В начале 1909 года в штабе округа произошли крупные перемены, перевернувшие всю жизнь штаба. Сухомлинов был назначен начальником Генерального штаба (а вслед за тем и военным министром). Его место занял Н. И. Иванов, пригласивший начальником штаба округа генерала М. В. Алексеева.[1]. Маврин получил корпус. Лукомский был переведен в Петербург начальником мобилизационного управления.
За последние недели моего пребывания в Киеве перед моими глазами как начальника отчетного отделения прошел ряд старших офицеров Генерального штаба — Деникин, Крымов, Довбор-Мусницкий, Бредов и другие. Я с ними едва успел познакомиться. Впоследствии они сыграли крупную, хотя и очень печальную роль в истории русской армии.
После ухода Маврина я с огорчением увидел безразличное, если не сказать отрицательное, отношение к делу разведки со стороны Алексеева.

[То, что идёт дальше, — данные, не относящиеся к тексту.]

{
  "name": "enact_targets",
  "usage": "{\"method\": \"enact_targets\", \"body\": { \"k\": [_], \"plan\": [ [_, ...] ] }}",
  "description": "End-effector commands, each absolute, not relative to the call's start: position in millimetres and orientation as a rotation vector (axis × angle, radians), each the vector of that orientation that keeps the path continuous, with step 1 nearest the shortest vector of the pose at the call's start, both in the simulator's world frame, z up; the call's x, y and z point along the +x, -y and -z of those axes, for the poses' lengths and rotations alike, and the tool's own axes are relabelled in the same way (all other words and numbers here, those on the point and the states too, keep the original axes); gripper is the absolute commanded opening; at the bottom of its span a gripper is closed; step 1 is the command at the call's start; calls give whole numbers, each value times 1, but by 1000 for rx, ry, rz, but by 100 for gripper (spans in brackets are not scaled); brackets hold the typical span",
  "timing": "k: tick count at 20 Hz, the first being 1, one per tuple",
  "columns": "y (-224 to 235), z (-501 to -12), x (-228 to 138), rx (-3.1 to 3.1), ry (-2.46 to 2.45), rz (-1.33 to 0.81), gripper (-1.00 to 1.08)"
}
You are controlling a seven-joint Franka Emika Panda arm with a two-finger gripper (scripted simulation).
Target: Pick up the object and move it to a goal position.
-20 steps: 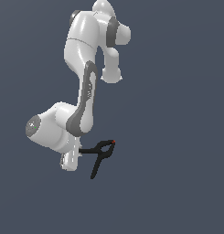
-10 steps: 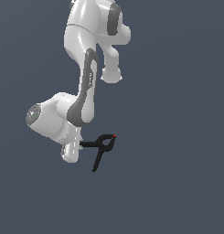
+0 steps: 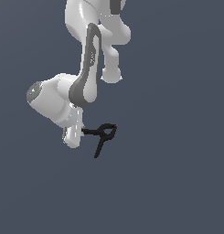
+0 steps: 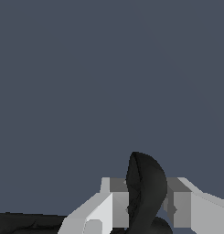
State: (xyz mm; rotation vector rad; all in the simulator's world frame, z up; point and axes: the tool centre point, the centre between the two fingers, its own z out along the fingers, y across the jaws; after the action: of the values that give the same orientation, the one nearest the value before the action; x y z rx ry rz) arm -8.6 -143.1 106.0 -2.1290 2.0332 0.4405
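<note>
The small black spring clamp hangs in the air below the white arm, with a tiny red-orange tip on the exterior view's right. One thin handle runs to my gripper; the other points down. My gripper is shut on that handle. In the wrist view the clamp is a black curved piece pinched between my two grey-white fingers, and my gripper is closed around it.
The white and grey arm fills the upper middle of the exterior view. The background is plain dark grey-blue, with no table, marker or other object visible.
The arm has carried the clamp a little upward and to the exterior view's right. The clamp stays in the gripper, and its red-orange tip now shows.
</note>
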Motion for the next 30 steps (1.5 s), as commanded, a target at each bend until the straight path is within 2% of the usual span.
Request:
{"method": "enact_targets", "body": {
  "k": [1,15,30],
  "plan": [
    [140,-123,-21,-2128,-2031,-437,-100],
    [128,-186,-73,-2129,-2031,-436,-100],
    [123,-213,-78,-2130,-2034,-438,-100]
  ]
}}
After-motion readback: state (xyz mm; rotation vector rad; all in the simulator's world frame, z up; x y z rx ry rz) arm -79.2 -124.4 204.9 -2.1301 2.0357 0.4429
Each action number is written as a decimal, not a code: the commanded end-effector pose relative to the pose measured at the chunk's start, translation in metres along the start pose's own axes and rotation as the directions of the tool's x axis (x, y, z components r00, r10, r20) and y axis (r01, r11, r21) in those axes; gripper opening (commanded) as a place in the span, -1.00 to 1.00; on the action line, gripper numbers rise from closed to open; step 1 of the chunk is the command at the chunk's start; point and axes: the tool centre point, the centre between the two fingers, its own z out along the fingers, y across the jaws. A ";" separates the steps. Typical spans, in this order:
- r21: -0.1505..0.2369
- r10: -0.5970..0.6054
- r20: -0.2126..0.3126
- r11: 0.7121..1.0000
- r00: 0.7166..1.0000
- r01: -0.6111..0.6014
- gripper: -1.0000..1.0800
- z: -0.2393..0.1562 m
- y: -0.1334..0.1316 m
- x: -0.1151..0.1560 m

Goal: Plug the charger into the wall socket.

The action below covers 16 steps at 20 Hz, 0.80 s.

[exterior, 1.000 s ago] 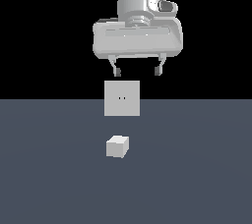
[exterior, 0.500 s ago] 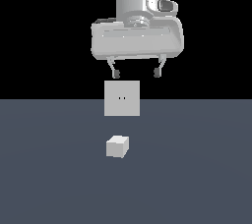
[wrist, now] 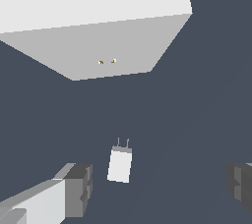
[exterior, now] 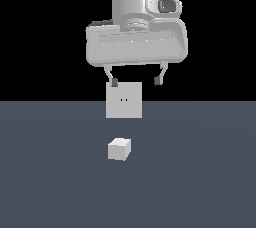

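The charger [exterior: 119, 149] is a small light-grey cube lying on the dark floor in front of the wall socket [exterior: 124, 100], an upright light-grey square plate with two small slots near its centre. My gripper [exterior: 136, 80] hangs open and empty high above both, its fingertips level with the plate's top edge. In the wrist view the charger [wrist: 120, 163] shows two thin prongs pointing toward the socket [wrist: 98, 36], and it lies between my two fingers [wrist: 78, 189], well below them.
The dark grey floor [exterior: 200, 172] stretches all around the two objects. Nothing else stands on it.
The gripper has come slightly lower and shifted a little toward the exterior view's right. The charger and the socket have not moved.
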 end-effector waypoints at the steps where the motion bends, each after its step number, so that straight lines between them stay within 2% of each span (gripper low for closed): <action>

Закончив все же обработку важнейших разведывательных данных о мобилизации и развертывании в случае войны австро-венгерской армии, я переехал в Петербург.
Не совсем ясной осталась для меня судьба моего главного заочного знакомого из числа переданных мне Роопом, некоего «Р». Он всегда фигурировал в моих долгих сношениях с Веной, но воочию никогда передо мной не появлялся.
Однажды дошел до меня рассказ о трагической судьбе одного из офицеров австрийского генерального штаба по фамилии Р., уличенного в том, что он выкрадывал, фотографировал и продавал одной соседней державе важные мобилизационные документы об австрийской армии. Генерал Конрад фон Гетцендорф — начальник генерального штаба австрийской армии, выслушав от него откровенное признание своей вины, вынул из стола револьвер, положил его перед преступником и вышел. Офицер понял свой приговор и привел его в исполнение. Этот поступок, помешавший вскрыть подробности преступления, был поставлен Конраду в большую вину. Был ли покончивший с собой офицер моим заочным знакомым или это было лишь совпадение, я не знаю. Могу лишь сказать, что когда перед самой войной в 1914 году я попытался по обычному адресу связаться с Веной, то получил ответ, был вызван на свидание в Берн, ездил на это свидание и даже достал последние интересовавшие нас сведения. Кто был этот «комиссионер», мне осталось также неизвестно, так как он отказался назвать себя, объявив, что это последнее свидание.